9.3.4    Lock Conversions

Lock conversions allow processes to change the mode of locks. For example, a process can maintain a low-level lock on a resource until it decides to limit access to the resource by requesting a lock conversion.

You specify lock conversions by using either the dlm_cvt or the dlm_quecvt function with the lock ID of a previously granted lock that you want to convert. If the requested lock mode is compatible with the currently granted locks, the conversion request is granted immediately. If the requested lock mode is incompatible with the existing locks in the GRANTED queue, the request is placed at the end of the CONVERTING queue. The lock retains its granted mode until the conversion request is granted.

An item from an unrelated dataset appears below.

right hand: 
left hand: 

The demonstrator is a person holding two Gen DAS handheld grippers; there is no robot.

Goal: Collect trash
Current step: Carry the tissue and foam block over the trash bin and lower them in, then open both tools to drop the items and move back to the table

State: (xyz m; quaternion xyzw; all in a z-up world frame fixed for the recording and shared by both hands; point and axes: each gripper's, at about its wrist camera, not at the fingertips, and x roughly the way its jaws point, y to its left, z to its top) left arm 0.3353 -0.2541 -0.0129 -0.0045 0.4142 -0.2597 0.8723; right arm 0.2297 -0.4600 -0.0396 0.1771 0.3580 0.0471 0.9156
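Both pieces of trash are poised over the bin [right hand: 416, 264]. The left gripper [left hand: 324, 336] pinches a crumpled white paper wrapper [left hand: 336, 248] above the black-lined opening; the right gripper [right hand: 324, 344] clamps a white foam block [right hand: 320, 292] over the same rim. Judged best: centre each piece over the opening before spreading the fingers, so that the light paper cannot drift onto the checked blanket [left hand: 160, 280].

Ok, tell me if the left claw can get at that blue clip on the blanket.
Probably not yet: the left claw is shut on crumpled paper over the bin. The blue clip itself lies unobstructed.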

After the DLM grants the conversion request, it grants any compatible requests that are immediately following it on the CONVERTING queue. The DLM continues to grant requests until the CONVERTING queue is empty or it encounters an incompatible lock.

When the CONVERTING queue is empty, the DLM examines the WAITING queue. It grants the first lock request on the WAITING queue if it is compatible with the locks currently granted. The DLM continues to grant requests until the WAITING queue is empty or it encounters an incompatible lock.

9.3.5    Deadlock Detection

The DLM can detect two forms of deadlock:

• Conversion deadlock -- A conversion deadlock occurs when a conversion request has a granted mode that is incompatible with the requested mode of another conversion request that is ahead of it in the CONVERTING queue. For example, in Figure 9-3, there are two granted PR mode locks on a resource (that is, the resource grant mode is PR). One PR mode lock tries to convert to EX mode and, as a result, must wait in the CONVERTING queue. Then, the second PR mode lock also tries to convert to EX mode. It, too, must wait, behind the first lock's request, in the CONVERTING queue. However, the first lock's request can never be granted, because its requested mode (EX) is incompatible with the second lock's granted mode (PR). The second lock's request can never be granted because it is waiting behind the first lock's request in the CONVERTING queue.

  Figure 9-3:  Conversion Deadlock

  

• Multiple resource deadlock -- A multiple resource deadlock occurs when a list of processes are each waiting for each other in a circular fashion. For example, in Figure 9-4, three processes have queued requests for resources that cannot be accessed until the current locks that are held are dequeued (or converted to a lower lock mode). Each process is waiting for another process to dequeue its lock request.

Figure 9-4:  Multiple Resource Deadlock

If the DLM determines that either a conversion deadlock or a multiple resource deadlock exists, it chooses a lock to use as a victim to break the deadlock. Although the victim is arbitrarily selected, it is guaranteed to be either on the CONVERTING or WAITING queue (that is, it is not in the GRANTED queue).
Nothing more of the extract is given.